(Directions) Set the material down again exactly, line by line, skipping each picture.

(Information supplied)
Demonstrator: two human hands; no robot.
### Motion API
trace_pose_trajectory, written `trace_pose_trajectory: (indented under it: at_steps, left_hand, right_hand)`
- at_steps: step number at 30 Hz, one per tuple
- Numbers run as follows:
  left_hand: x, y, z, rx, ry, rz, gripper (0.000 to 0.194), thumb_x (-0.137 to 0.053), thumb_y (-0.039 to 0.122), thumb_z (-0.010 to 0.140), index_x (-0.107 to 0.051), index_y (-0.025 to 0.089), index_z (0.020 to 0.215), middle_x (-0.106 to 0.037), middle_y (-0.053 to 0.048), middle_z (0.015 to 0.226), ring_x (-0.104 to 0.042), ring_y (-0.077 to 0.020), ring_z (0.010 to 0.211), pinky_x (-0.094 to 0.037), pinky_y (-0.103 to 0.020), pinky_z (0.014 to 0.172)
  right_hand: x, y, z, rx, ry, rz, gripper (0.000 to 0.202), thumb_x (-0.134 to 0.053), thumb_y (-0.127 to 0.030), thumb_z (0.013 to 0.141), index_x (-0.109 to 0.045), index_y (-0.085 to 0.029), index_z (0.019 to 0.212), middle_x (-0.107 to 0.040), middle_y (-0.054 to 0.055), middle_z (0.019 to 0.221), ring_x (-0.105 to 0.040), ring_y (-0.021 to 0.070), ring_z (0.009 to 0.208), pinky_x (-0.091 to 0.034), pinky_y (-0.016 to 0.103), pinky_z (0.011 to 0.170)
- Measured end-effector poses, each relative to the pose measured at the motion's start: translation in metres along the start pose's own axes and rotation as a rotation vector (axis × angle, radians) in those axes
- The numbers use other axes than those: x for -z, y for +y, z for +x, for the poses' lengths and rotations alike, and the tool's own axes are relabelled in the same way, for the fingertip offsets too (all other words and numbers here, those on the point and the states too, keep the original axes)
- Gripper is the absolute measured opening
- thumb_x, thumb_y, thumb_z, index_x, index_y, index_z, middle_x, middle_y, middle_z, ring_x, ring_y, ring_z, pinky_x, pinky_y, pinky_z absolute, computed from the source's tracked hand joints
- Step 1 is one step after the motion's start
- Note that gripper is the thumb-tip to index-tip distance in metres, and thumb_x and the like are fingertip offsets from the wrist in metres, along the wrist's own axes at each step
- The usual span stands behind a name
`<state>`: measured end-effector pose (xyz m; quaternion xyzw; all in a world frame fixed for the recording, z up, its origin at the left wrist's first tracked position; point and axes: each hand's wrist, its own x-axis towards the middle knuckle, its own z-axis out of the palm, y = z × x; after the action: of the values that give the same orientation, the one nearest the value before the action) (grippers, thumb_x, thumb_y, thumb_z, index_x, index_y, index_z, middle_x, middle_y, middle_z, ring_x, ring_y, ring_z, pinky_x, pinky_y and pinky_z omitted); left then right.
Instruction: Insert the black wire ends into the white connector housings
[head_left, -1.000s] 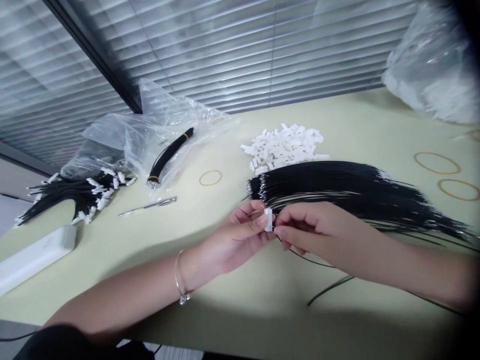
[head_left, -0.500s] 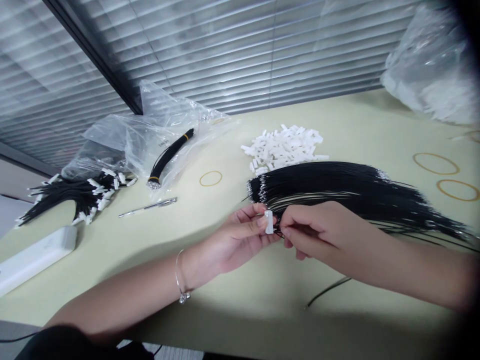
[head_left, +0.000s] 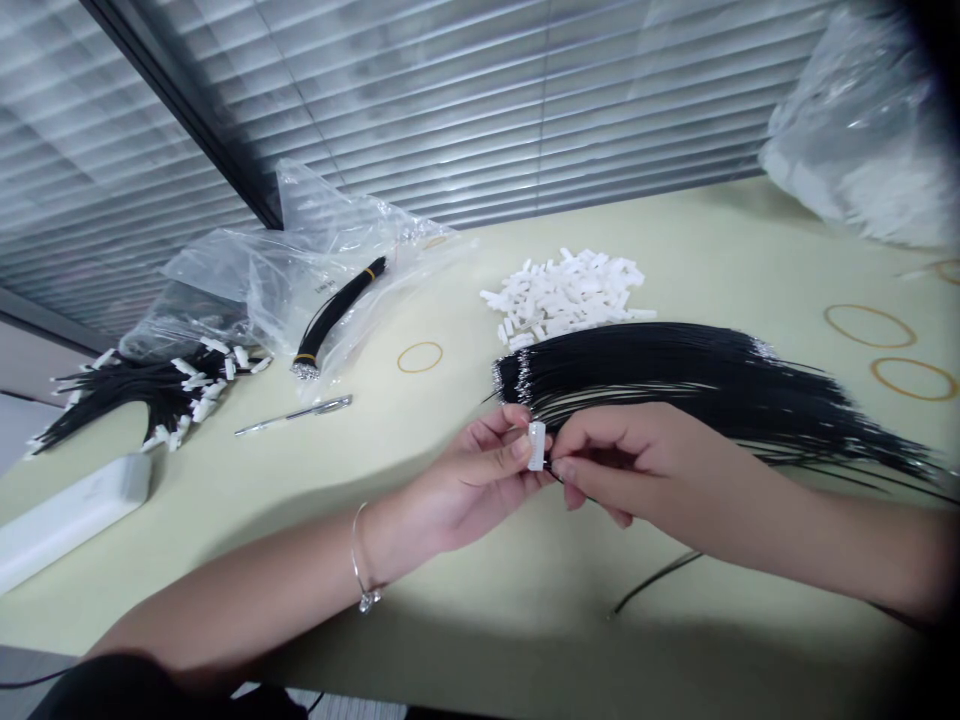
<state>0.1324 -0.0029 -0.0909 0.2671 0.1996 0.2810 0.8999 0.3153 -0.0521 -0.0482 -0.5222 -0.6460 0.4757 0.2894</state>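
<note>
1 clear plastic bag [head_left: 862, 150] at the far right holds whitish contents, too blurred to identify. At left, another, flatter bag [head_left: 296, 235] lies under or around a black wire bundle [head_left: 339, 315] bound with 2 yellow rubber bands; I cannot tell which. Above the table [head_left: 420, 440], the left hand [head_left: 476, 475] pinches a white, narrow, oblong connector housing [head_left: 536, 447]; beside it, the right hand [head_left: 637, 460] pinches a thin black wire [head_left: 550, 466]. Dark print on the flatter bag is unreadably small.
</note>
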Motion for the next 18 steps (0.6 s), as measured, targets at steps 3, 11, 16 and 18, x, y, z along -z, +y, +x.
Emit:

(Answer section)
Demonstrator: two human hands; no robot.
### Motion API
trace_pose_trajectory, written `trace_pose_trajectory: (indented under it: at_steps, left_hand, right_hand)`
- at_steps: step number at 30 Hz, one per tuple
- Numbers run as follows:
  left_hand: x, y, z, rx, ry, rz, gripper (0.000 to 0.194), thumb_x (-0.137 to 0.053), thumb_y (-0.039 to 0.122), thumb_z (-0.010 to 0.140), index_x (-0.107 to 0.051), index_y (-0.025 to 0.089), index_z (0.020 to 0.215), middle_x (-0.106 to 0.037), middle_y (-0.053 to 0.048), middle_z (0.015 to 0.226), ring_x (-0.104 to 0.042), ring_y (-0.077 to 0.020), ring_z (0.010 to 0.211), pinky_x (-0.094 to 0.037), pinky_y (-0.103 to 0.020), pinky_z (0.014 to 0.172)
  right_hand: x, y, z, rx, ry, rz, gripper (0.000 to 0.202), thumb_x (-0.134 to 0.053), thumb_y (-0.127 to 0.030), thumb_z (0.013 to 0.141), index_x (-0.109 to 0.045), index_y (-0.085 to 0.029), index_z (0.019 to 0.212), middle_x (-0.107 to 0.040), middle_y (-0.054 to 0.055), middle_z (0.019 to 0.221), ring_x (-0.105 to 0.040), ring_y (-0.021 to 0.070), ring_z (0.009 to 0.208), pinky_x (-0.091 to 0.034), pinky_y (-0.016 to 0.103), pinky_z (0.011 to 0.170)
- Measured end-effector poses, each relative to the pose measured at the motion's start: translation in metres along the start pose's own axes and rotation as a rotation vector (axis × angle, radians) in those axes
- The numbers use other axes than those: x for -z, y for +y, z for +x, for the poses' lengths and rotations alike, and the tool's own axes are relabelled in the same way, for the fingertip offsets too (all other words and numbers here, those on the point and the states too, keep the original axes)
- Gripper is the absolute measured opening
- thumb_x, thumb_y, thumb_z, index_x, index_y, index_z, middle_x, middle_y, middle_z, ring_x, ring_y, ring_z, pinky_x, pinky_y, pinky_z absolute, computed from the source's tracked hand joints
- Step 1 is one step after the motion's start
- Note that gripper is the thumb-tip to index-tip distance in metres, and thumb_x and the like are fingertip offsets from the wrist in metres, along the wrist's own axes at each step
- The usual span stands behind a name
`<state>`: measured end-effector pose (xyz m; quaternion xyzw; all in a world frame fixed for the recording, z up, its origin at the left wrist's first tracked position; point and axes: each hand's wrist, its own x-axis towards the middle knuckle, its own z-axis out of the palm, y = z × x; after the action: of the values that give the same orientation, the one nearest the value before the action) (grippers, thumb_x, thumb_y, thumb_z, index_x, index_y, index_z, middle_x, middle_y, middle_z, ring_x, ring_y, ring_z, pinky_x, pinky_y and pinky_z omitted); left then right.
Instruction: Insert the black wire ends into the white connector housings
[head_left, -1.000s] 
[head_left, -0.500s] 
[head_left, +0.000s] 
<state>0.1324 -0.0029 -0.0909 0.2671 0.1996 0.2810 0.8999 0.3153 -0.0521 -0.0482 -0.5222 -0.6460 0.4757 0.2894</state>
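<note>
1 clear plastic bag [head_left: 862, 150] at the far right holds whitish contents, too blurred to identify. At left, another, flatter bag [head_left: 296, 235] lies under or around a black wire bundle [head_left: 339, 315] bound with 2 yellow rubber bands; I cannot tell which. Above the table [head_left: 420, 440], the left hand [head_left: 476, 475] pinches a white, narrow, oblong connector housing [head_left: 536, 447]; beside it, the right hand [head_left: 637, 460] pinches a thin black wire [head_left: 550, 466]. Dark print on the flatter bag is unreadably small.
</note>
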Motion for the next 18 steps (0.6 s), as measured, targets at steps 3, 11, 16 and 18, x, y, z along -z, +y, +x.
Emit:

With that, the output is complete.